Transcribe exactly everything in the data below from the line containing "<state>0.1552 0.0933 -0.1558" down to the line containing "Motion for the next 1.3", both lines included and nothing further.

══════════

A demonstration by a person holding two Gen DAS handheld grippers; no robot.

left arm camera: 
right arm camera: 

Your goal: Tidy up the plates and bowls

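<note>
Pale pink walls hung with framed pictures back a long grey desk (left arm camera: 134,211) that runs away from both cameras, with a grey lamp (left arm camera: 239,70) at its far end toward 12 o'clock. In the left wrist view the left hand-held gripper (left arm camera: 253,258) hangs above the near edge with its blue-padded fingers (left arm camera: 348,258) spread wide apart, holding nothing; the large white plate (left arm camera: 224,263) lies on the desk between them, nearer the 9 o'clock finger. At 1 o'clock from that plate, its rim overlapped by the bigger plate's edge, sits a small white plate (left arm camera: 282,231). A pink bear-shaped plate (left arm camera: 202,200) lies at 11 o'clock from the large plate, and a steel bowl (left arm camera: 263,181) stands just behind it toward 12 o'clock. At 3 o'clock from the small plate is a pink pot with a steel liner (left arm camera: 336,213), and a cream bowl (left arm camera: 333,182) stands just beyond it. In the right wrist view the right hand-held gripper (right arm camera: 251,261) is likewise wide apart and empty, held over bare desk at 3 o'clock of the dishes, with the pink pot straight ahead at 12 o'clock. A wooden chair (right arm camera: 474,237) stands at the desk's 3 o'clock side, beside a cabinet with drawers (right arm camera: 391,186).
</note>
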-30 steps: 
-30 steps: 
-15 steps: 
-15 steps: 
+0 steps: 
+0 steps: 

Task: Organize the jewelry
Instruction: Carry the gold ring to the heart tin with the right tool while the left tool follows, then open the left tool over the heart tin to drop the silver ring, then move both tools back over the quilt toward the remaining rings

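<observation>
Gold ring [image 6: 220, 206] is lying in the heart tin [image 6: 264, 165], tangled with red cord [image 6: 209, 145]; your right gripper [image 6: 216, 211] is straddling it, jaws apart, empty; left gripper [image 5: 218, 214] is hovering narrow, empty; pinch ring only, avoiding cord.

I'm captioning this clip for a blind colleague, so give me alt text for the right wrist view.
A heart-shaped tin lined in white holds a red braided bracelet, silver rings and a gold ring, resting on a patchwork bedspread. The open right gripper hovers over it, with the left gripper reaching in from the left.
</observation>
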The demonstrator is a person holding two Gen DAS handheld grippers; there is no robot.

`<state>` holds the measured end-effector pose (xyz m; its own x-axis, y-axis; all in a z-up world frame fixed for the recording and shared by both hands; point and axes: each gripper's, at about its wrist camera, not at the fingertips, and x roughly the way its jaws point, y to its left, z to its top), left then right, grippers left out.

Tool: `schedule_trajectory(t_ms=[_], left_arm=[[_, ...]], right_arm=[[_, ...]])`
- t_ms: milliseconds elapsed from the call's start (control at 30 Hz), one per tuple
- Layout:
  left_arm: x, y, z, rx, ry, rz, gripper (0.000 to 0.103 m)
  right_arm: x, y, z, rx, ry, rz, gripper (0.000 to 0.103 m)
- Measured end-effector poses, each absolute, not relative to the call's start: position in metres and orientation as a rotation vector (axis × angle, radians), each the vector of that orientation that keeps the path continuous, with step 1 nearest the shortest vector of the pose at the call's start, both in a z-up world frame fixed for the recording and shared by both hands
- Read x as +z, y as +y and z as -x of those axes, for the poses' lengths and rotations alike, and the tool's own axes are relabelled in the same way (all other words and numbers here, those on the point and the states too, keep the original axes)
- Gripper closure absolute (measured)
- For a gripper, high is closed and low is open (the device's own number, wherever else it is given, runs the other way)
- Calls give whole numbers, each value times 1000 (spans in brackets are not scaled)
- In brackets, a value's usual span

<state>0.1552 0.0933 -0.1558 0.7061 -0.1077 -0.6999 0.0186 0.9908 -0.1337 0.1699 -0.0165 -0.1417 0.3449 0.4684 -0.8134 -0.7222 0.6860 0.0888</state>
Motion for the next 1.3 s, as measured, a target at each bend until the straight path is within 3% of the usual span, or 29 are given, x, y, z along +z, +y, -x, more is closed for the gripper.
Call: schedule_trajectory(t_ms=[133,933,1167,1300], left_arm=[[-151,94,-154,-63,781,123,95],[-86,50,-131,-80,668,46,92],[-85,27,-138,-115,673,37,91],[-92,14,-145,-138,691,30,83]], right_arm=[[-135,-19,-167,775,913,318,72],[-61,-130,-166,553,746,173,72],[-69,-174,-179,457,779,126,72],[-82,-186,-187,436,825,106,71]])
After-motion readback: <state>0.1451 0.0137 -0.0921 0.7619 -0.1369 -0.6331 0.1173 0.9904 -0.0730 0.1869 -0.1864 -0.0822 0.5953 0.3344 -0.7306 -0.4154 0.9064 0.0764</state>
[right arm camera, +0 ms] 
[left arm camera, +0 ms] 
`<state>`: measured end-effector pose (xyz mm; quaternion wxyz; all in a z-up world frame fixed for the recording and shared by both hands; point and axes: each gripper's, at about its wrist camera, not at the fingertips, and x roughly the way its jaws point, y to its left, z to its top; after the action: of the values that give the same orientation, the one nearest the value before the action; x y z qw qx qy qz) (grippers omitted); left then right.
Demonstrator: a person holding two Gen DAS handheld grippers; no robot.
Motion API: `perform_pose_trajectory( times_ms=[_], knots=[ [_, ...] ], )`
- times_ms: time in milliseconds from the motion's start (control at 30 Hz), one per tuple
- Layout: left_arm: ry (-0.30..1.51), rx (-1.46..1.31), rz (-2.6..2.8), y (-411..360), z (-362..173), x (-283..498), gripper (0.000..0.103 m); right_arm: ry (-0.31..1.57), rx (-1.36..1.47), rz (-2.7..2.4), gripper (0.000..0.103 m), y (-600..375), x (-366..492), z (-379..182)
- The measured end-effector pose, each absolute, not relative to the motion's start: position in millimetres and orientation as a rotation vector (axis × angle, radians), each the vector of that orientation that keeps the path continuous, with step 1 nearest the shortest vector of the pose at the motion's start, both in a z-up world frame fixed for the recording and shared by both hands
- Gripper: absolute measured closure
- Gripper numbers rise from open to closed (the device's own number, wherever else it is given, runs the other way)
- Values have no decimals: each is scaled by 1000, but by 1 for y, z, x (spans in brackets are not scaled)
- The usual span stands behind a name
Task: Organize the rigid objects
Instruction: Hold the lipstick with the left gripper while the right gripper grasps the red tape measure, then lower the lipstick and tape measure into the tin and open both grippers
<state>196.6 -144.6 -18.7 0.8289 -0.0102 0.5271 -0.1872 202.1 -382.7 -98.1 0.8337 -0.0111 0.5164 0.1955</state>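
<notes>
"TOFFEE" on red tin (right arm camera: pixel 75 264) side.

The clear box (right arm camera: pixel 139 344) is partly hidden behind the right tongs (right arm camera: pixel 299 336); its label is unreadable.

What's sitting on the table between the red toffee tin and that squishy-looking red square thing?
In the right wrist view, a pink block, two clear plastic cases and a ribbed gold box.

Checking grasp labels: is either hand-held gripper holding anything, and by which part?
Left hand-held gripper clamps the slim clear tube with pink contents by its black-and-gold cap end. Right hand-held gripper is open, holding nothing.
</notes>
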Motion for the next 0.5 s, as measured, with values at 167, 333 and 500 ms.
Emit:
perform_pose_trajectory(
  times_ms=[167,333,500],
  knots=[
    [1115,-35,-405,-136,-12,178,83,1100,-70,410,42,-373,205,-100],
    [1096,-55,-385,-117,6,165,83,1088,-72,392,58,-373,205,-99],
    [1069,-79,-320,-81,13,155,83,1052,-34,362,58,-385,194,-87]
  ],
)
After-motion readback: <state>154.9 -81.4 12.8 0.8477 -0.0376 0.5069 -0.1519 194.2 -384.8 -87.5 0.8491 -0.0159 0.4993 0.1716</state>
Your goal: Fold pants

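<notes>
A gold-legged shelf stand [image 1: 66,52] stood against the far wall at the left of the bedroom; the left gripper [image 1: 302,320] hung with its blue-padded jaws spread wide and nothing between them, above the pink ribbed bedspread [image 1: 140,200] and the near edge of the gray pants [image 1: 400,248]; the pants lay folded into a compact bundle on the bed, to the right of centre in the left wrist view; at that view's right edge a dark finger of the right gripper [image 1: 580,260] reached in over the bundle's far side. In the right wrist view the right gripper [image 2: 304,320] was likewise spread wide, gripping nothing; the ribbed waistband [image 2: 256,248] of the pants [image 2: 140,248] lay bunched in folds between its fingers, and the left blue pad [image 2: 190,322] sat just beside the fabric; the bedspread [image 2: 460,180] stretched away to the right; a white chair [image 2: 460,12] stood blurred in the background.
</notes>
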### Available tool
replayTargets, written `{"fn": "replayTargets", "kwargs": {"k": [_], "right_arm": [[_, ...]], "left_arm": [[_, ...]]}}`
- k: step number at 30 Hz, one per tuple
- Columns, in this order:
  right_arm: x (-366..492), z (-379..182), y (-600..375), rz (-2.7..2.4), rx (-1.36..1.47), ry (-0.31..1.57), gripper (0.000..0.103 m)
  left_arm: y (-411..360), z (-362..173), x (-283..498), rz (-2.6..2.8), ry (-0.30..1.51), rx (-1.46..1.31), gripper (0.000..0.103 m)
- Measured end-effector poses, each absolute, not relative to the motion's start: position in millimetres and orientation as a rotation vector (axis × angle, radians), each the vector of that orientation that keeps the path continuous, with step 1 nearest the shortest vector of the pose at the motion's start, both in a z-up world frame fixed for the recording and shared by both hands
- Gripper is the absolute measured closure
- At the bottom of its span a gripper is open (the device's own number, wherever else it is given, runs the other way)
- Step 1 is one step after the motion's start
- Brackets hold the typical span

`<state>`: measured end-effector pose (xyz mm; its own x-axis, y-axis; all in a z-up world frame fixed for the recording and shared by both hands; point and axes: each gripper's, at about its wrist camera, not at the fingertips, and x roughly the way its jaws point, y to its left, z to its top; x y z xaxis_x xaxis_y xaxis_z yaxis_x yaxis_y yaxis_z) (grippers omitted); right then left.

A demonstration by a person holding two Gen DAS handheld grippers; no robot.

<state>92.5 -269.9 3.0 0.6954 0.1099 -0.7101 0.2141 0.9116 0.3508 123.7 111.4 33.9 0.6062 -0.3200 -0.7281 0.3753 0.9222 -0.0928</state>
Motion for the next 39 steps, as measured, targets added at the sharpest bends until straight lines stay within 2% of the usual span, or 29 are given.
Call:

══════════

* [Expected answer]
<state>0.1552 0.0933 -0.1558 0.7061 -0.1077 -0.6999 0.0186 0.9908 -0.1337 0.1699 -0.0165 -0.1417 0.3449 0.4684 -0.8134 -0.7222 0.6860 0.0888</state>
Motion for the next 1.3 s, as measured, a target at each bend until the straight path is within 3% of the usual span, or 29 are given, x, y, z along +z, +y, -x, more is closed for the gripper.

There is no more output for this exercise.